RESISTIVITY AND CHARGEABILITY SIGNATURES OF TSUNAMI DEPOSITS AT ACEH BESAR AND BANDA ACEH COASTAL AREA,
INDONESIA
Muhammad Syukri 1,2, Rosli Saad 3*, Sabrian Tri Anda2, and Zul Fadhli2
1Department of Physics, Faculty of Sciences, Syiah Kuala University, Banda Aceh, Indonesia
2Department of Engineering Geophysics, Syiah Kuala University, Banda Aceh, Indonesia
3School of Physics, Universiti Sains Malaysia, 11800 Penang, Malaysia
*Corresponding Author, Received: 03 Jan. 2019, Revised: 20 Jan. 2019, Accepted: 08 Feb. 2019 ABSTRACT: The study was conducted at the coastal area of Aceh Besar and Banda Aceh using 2-D resistivity and IP methods to investigate the changes/response of resistivity and chargeability toward sediment. The study is aimed to identify the post-, pre- and tsunami sediment deposits. The results are validated with hand auger performed on the study line. Generally, the study identified that the coastal sediments of Aceh Besar and Banda Aceh consist of clay/silty clay/sand/silty sand. Based on the results, the sediments are categorized into three layers; the top layer (post-tsunami sediment), tsunami sediments and pre-tsunami sediments. The tsunami sediment consists of a mix of sand or clay or silty clay or silty sand. Each layer was represented by different resistivity and chargeability values depending on the sediment types.
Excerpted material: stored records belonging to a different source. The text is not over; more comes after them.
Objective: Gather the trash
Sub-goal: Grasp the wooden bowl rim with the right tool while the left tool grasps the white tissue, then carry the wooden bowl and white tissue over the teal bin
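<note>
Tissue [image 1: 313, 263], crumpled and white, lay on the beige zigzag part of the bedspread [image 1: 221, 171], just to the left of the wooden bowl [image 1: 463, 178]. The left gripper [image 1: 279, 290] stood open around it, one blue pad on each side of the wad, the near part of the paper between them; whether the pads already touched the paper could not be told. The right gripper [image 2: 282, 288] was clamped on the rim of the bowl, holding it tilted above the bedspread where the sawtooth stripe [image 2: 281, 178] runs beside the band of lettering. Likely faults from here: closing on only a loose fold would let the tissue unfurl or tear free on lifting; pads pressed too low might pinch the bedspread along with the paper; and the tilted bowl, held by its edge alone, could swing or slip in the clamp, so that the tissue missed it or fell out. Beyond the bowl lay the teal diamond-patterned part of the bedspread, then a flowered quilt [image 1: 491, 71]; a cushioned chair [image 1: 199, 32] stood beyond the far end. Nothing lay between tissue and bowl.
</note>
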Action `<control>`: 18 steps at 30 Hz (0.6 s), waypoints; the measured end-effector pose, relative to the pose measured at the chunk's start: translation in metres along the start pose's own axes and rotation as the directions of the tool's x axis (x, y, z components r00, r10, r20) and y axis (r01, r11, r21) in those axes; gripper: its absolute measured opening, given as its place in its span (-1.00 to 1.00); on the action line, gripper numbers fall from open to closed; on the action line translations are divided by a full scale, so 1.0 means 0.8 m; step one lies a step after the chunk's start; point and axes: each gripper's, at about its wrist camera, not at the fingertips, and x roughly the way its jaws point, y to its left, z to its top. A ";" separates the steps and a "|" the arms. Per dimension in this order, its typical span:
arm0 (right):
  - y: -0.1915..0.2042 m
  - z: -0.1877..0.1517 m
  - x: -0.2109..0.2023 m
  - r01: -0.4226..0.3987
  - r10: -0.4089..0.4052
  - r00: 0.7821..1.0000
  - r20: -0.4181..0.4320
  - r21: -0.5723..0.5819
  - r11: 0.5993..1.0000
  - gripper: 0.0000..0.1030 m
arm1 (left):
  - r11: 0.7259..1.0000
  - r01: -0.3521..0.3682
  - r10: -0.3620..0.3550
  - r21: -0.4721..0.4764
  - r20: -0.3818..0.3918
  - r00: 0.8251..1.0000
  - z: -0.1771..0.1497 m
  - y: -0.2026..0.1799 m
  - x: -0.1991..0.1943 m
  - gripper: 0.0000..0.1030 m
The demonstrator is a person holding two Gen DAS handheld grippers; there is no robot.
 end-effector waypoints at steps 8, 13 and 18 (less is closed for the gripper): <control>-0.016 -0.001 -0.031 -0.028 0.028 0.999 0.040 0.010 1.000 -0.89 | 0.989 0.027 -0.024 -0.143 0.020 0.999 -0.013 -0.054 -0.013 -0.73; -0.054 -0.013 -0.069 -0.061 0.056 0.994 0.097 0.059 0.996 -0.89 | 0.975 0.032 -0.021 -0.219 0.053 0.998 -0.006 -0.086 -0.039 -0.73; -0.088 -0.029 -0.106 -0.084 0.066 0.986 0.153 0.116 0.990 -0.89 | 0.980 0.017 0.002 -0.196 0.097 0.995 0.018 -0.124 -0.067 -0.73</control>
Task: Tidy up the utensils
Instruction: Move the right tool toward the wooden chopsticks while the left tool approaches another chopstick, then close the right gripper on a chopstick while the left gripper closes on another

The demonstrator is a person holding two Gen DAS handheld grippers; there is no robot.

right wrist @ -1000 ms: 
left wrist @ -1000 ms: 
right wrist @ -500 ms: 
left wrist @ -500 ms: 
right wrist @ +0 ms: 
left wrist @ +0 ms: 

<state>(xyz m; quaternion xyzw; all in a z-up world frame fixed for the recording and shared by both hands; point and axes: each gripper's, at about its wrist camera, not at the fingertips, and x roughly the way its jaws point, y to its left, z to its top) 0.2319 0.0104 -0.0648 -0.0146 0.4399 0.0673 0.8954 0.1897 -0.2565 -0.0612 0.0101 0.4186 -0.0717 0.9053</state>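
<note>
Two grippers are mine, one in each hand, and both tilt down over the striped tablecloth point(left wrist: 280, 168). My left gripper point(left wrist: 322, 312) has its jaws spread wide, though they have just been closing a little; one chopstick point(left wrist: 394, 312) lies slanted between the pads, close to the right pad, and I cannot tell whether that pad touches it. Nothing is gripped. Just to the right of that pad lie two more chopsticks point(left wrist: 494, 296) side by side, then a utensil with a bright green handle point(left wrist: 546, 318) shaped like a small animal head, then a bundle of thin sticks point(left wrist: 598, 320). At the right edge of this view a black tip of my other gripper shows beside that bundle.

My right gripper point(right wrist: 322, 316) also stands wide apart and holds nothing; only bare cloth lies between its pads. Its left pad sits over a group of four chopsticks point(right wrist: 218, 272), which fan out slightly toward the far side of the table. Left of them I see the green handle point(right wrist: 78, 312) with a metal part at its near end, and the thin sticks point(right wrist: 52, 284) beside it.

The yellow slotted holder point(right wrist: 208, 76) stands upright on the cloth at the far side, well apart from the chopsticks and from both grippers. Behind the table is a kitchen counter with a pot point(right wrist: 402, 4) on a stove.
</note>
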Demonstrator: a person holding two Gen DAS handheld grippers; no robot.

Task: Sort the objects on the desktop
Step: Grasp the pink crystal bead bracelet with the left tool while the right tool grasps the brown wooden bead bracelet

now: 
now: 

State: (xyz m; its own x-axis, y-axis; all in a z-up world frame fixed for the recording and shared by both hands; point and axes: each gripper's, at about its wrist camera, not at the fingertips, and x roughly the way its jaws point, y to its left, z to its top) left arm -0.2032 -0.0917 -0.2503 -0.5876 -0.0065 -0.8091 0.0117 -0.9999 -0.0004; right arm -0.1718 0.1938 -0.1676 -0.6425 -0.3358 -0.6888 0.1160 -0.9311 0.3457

Keywords: Resistivity, Chargeability, Hand Auger, Post-, pre-, and tsunami sediment deposits.
1. INTRODUCTION
The great earthquake and tsunami that occurred at Aceh on 26 December 2004, affecting several countries in South East Asia have left many pieces of evidence to be observed. The event triggered researchers to investigate in detail and gain knowledge for future hazards related to earthquakes and tsunamis. It is believed that the tsunami deposit sediments left by the event can be used to improve risk assessment. Studies on the tsunami deposit sediments play an important role in identifying the past earthquake and tsunami event and expand the knowledge of magnitude and frequency of the event [1]. Jaffe and Gelfenbaum [2] stated that the world record of tsunamis studies is limited, thus contributing to the imprecise tsunami risk assessment. Moore et al. [3] ascertain that tsunami deposit sediments have been studied in several locations but only in smaller modern tsunamis event such as the Flores incident in 1992 [4], [5]; 1993 Okushiri [6], [7]; 1994 Java [8]; and 1998 Papua New Guinea [9]. Nevertheless, research about the tsunami deposit sediments caused by large scale tsunamis such as Aceh tsunami is limited since the natural event itself rarely occurs. This paper discusses the tsunami deposit sediments caused by the great earthquake and tsunami events that occurred in Aceh in 2004. The study takes place at two sites along the coastal line of Banda Aceh and Aceh Besar, Indonesia. Identifications of the
tsunami deposit sediments are done by employing geophysics method (2-D resistivity and induced polarization) and validated with hand auger data.
2. GEOLOGY OF STUDY AREA
Generally, the lithology of Aceh Besar district is made up of alluvium composed of gravel, sand, sandy clay, sandy silt, clayey silt, silty clay and sediments originated from the swamp. The topography of the area is considered as undulating, spread out from northwest to southeast. The district is also known as Krueng Aceh basin [10], [11]. The rock types are classified as Tertiary and Pre-tertiary rock while the eastern part delimited with hills composed of Plio-Plistosen which originated from Seulawah Agam Volcano [12]. Generally, Banda Aceh district is situated at the deltaic plains of Krueng Aceh which is specifically located between the low Tertiary and Quaternary volcanic hills on eastward and Cretaceous limestone hills in the west.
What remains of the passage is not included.